Well, I do anyway. While I'm experiencing them, dreams are absolutely real to me. So real that they can spill over into wakefulness, coloring my thoughts during the day. Dreams are like a second, alternative life. I remember being impressed by a science fiction story I read as a child. One night a man dreams he is an alien skunk cabbage on another planet. Soon his friends have the same dream, Yes, as it turns out, humans are actually alien skunk cabbages who were only dreaming of being human. (No, they don't write them like they used to.)

I am leery of describing my dreams for fear people might draw psychological conclusions. (Unflattering ones at that) But as Freud said, "sometimes a dream is just a dream" or was that Jung, or neither?
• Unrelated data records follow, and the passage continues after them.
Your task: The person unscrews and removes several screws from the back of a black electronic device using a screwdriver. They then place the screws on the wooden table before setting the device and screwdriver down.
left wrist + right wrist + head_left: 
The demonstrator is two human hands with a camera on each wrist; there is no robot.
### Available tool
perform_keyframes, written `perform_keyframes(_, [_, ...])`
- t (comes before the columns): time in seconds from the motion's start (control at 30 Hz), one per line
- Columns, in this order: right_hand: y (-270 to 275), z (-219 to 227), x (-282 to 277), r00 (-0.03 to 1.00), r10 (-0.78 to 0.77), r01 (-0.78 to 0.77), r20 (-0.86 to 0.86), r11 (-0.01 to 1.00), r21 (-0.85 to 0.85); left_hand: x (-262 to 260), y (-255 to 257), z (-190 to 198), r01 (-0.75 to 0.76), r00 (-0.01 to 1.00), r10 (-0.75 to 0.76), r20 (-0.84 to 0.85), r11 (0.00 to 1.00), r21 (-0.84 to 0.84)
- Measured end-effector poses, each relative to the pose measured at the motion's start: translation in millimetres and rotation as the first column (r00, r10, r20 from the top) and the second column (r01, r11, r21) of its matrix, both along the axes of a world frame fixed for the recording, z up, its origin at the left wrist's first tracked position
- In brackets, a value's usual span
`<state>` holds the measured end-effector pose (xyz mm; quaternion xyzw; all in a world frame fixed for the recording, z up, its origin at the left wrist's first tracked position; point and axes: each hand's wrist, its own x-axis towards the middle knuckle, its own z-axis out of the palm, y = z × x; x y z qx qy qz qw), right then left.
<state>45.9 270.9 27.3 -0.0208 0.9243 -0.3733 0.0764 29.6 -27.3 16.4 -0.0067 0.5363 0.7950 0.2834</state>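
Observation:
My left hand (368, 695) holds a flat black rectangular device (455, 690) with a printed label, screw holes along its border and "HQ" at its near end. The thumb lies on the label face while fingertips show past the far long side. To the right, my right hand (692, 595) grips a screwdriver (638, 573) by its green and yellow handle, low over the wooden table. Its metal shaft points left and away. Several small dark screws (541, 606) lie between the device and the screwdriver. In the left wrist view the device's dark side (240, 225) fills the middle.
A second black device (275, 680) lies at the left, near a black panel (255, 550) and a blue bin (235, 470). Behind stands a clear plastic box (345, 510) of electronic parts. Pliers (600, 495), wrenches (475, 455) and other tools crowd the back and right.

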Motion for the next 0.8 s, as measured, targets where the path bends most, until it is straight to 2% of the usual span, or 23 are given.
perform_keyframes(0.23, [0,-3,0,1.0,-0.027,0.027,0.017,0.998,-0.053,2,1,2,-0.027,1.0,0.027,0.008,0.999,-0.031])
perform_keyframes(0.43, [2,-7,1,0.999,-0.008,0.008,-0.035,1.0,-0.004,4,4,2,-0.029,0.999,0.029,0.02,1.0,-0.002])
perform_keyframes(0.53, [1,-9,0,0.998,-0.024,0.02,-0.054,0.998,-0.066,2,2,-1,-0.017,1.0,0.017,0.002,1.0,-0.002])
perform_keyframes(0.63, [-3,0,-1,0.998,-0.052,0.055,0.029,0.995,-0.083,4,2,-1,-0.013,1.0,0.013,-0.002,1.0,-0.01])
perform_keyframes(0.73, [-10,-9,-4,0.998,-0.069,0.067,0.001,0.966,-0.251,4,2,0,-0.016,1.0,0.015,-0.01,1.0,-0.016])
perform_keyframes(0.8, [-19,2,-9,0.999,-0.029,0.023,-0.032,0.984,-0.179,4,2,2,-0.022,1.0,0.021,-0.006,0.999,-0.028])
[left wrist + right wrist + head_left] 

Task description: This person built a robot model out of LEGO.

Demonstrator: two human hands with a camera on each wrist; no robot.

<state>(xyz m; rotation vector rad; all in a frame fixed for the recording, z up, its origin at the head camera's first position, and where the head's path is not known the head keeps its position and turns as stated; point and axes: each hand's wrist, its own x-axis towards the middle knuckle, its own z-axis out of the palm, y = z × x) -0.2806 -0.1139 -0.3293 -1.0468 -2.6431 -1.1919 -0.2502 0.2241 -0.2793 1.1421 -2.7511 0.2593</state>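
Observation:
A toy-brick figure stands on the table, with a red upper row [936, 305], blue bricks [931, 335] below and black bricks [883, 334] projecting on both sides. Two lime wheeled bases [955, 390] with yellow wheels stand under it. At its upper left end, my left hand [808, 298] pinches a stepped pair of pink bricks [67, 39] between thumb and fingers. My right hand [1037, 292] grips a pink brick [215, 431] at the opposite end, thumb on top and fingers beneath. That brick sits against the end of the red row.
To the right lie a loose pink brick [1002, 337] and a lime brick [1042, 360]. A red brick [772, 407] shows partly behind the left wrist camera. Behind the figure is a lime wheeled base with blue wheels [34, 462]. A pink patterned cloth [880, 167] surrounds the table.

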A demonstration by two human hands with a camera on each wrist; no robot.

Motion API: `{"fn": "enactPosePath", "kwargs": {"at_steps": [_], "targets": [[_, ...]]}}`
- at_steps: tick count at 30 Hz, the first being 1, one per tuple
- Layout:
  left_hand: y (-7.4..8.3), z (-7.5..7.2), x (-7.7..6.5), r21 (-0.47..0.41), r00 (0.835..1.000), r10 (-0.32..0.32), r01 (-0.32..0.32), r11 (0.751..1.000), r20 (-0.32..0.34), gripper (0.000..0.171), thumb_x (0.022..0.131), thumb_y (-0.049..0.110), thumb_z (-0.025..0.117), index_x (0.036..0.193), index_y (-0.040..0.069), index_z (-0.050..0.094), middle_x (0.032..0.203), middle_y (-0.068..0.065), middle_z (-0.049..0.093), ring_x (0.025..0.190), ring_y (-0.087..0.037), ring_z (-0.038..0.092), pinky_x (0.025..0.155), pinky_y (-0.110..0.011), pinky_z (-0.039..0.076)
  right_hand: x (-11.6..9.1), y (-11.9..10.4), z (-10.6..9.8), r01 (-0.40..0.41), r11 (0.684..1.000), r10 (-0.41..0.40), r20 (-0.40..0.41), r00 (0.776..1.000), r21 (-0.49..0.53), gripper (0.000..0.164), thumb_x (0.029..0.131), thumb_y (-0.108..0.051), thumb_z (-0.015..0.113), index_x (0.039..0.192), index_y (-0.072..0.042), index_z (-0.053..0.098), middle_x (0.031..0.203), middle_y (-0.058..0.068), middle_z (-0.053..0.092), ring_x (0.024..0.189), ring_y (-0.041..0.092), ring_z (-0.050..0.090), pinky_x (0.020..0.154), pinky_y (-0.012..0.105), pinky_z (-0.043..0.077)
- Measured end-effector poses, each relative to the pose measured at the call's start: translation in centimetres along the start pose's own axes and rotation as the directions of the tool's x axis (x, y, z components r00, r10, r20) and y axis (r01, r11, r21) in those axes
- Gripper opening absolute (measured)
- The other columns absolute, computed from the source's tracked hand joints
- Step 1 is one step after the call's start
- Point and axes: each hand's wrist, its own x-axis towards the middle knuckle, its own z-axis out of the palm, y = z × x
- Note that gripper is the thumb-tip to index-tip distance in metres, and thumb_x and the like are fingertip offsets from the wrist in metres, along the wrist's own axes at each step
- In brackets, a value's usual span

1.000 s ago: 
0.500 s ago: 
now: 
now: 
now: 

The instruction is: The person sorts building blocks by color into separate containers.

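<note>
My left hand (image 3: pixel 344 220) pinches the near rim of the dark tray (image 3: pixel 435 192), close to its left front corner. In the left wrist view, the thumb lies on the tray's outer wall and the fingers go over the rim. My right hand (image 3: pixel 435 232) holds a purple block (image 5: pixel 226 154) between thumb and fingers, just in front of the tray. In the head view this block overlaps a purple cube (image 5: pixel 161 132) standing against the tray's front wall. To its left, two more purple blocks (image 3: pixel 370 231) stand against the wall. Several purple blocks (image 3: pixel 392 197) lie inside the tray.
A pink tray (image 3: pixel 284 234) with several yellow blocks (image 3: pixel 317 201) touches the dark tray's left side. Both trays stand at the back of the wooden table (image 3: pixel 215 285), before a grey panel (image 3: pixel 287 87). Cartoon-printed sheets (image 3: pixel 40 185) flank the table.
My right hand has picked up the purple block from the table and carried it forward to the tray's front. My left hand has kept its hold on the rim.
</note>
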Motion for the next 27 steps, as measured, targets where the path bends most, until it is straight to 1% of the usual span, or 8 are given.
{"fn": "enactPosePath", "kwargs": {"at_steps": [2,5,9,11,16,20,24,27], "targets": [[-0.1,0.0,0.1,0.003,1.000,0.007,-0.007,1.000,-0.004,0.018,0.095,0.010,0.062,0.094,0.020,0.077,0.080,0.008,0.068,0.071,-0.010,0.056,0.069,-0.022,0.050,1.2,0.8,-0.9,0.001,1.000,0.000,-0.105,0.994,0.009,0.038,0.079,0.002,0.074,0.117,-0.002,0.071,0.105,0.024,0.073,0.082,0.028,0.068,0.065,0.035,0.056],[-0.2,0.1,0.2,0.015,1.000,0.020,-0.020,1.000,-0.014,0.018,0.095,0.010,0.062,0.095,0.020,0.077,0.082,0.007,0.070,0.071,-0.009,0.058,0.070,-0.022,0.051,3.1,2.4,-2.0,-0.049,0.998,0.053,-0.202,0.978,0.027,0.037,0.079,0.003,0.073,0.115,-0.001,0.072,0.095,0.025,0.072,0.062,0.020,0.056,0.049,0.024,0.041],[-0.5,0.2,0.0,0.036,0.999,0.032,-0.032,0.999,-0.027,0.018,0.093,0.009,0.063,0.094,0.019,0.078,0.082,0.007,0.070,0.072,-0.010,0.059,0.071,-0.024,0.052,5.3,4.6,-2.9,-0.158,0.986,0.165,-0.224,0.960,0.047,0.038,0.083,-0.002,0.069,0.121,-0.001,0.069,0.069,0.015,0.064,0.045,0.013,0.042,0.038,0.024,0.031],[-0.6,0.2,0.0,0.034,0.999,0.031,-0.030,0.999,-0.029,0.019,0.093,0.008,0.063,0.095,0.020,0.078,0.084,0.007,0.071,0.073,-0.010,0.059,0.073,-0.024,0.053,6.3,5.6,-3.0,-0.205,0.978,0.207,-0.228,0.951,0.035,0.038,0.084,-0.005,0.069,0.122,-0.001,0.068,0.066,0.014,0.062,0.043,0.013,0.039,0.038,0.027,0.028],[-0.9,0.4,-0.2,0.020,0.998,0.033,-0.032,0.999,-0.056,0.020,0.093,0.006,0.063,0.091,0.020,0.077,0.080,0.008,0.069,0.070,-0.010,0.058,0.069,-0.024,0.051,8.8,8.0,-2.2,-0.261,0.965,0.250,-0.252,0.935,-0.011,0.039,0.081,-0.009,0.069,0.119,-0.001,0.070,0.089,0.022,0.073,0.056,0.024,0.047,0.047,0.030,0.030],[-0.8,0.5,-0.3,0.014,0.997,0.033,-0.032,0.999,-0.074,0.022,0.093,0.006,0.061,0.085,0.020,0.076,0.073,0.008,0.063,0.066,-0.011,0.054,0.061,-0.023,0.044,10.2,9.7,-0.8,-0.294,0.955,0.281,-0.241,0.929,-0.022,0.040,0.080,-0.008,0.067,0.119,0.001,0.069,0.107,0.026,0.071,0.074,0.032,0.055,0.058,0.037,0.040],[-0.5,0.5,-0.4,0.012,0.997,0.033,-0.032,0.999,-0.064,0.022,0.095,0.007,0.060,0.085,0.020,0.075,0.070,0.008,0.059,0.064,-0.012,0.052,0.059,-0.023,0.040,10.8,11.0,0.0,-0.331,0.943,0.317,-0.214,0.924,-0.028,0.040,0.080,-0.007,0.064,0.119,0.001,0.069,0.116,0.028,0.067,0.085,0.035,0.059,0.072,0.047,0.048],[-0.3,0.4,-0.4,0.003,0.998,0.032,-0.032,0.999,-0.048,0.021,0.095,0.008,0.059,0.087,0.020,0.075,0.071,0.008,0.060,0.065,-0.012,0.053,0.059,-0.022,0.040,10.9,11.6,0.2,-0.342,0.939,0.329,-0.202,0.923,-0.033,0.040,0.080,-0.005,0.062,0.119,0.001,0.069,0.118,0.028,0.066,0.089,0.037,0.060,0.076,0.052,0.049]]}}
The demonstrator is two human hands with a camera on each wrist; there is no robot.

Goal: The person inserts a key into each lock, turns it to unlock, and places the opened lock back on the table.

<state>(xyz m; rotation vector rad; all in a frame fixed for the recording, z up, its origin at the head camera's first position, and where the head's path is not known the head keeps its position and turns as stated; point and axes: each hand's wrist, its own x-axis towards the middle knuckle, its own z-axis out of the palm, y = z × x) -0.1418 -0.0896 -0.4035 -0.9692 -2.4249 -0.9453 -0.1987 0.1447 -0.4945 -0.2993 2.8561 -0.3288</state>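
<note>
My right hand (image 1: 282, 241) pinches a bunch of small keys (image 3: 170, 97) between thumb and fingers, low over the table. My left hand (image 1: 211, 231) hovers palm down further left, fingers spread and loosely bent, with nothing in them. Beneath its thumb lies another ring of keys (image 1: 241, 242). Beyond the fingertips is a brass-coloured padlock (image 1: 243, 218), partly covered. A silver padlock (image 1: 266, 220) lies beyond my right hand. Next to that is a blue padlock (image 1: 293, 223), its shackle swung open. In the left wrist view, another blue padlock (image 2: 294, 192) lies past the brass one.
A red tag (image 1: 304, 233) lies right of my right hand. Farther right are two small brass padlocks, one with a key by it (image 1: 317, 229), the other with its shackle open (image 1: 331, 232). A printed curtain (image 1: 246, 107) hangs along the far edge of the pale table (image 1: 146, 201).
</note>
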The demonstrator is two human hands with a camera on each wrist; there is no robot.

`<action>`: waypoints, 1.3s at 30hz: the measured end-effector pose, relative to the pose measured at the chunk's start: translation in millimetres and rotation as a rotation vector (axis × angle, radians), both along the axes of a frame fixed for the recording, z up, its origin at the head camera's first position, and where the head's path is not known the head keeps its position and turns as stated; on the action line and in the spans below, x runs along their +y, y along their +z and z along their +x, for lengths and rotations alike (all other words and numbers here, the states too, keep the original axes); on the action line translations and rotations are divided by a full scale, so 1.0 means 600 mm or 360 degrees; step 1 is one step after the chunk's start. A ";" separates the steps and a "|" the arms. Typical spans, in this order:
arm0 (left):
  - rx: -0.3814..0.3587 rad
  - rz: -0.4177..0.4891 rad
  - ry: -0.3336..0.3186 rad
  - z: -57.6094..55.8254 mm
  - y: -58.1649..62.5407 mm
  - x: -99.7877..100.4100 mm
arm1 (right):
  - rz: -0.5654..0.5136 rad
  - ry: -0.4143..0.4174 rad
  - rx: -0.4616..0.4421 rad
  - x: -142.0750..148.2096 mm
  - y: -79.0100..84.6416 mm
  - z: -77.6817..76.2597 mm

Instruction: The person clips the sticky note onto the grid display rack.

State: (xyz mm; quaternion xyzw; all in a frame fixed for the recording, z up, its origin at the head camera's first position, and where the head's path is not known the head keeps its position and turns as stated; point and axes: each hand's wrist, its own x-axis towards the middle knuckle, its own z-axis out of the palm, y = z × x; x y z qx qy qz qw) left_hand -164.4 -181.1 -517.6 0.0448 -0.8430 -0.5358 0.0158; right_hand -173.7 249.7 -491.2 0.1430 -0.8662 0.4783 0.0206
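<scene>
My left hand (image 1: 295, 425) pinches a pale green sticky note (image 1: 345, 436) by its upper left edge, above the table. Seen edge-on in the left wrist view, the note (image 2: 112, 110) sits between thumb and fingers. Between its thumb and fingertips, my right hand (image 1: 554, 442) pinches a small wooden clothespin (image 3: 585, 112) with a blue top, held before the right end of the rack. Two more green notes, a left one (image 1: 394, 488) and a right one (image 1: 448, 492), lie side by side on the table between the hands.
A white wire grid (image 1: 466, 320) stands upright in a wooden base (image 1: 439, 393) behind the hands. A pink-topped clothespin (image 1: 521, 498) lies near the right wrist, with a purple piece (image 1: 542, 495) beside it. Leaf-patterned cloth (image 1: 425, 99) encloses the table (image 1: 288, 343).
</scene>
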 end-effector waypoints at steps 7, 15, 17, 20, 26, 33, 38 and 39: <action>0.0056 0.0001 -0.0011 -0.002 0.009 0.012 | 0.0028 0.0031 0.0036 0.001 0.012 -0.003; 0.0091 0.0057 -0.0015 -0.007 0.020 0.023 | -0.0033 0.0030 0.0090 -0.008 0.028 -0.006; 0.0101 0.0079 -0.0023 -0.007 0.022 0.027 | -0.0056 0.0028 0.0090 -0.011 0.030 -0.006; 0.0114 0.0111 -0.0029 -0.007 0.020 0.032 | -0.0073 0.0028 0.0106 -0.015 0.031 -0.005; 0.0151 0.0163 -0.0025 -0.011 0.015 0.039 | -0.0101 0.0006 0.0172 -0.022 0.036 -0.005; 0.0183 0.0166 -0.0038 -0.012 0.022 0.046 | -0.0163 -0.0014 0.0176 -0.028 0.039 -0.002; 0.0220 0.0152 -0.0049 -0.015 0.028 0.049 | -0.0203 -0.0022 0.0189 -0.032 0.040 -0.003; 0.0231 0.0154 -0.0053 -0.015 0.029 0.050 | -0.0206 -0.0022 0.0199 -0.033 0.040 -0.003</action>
The first dream I can recall had me perched precariously on the steps of a high porch. The gaps between the steps were wide enough for a four year old like me to fall through. The ground below, so clearly visible through the gaps, lay hundreds of feet below. This was an only slightly exaggerated description of the porch on my parents' second story apartment. Heights have terrified me ever since. I still dream of ladders in the sky with missing rungs, swaying bridges without railings and bizarre, skeletal skyscrapers which must be climbed by eroding staircases open to the clouds.

The only time I don't fear falling is when I fly. Haven't we all dreamt of flying? I don't power my way through the air like Superman or soar like a bird. I levitate. What a wonderful feeling! And as I levitate hither and yon I am thinking how cool it is and how it seems like a dream but-- wow -- it's real! Even asleep I'm a sucker.

My nocturnal imaginings are seldom so pleasant. As a child I had nightmares which I rather miss because they were entertaining as a Saturday matinee. I thrilled to Martian war machines looming over the houses on my street, shuddered at the unseen horror lurking in the shadows of the attic, gasped when I opened my closet door to reveal an endless twilit plain littered with skulls.

These days my dreams mostly lack the tropes of science fiction and horror. They are not frightening, merely muddled and disturbing, populated by people long gone or dead. And I can't tell you how many times I've found myself on the wrong bus, racing through unfamiliar countryside, headed God knows where. The story of my life perhaps?

Now, finally I see gray light through the office blinds. It's time for me to stop typing. I got up in the middle of the night to write this because I couldn't sleep for some reason.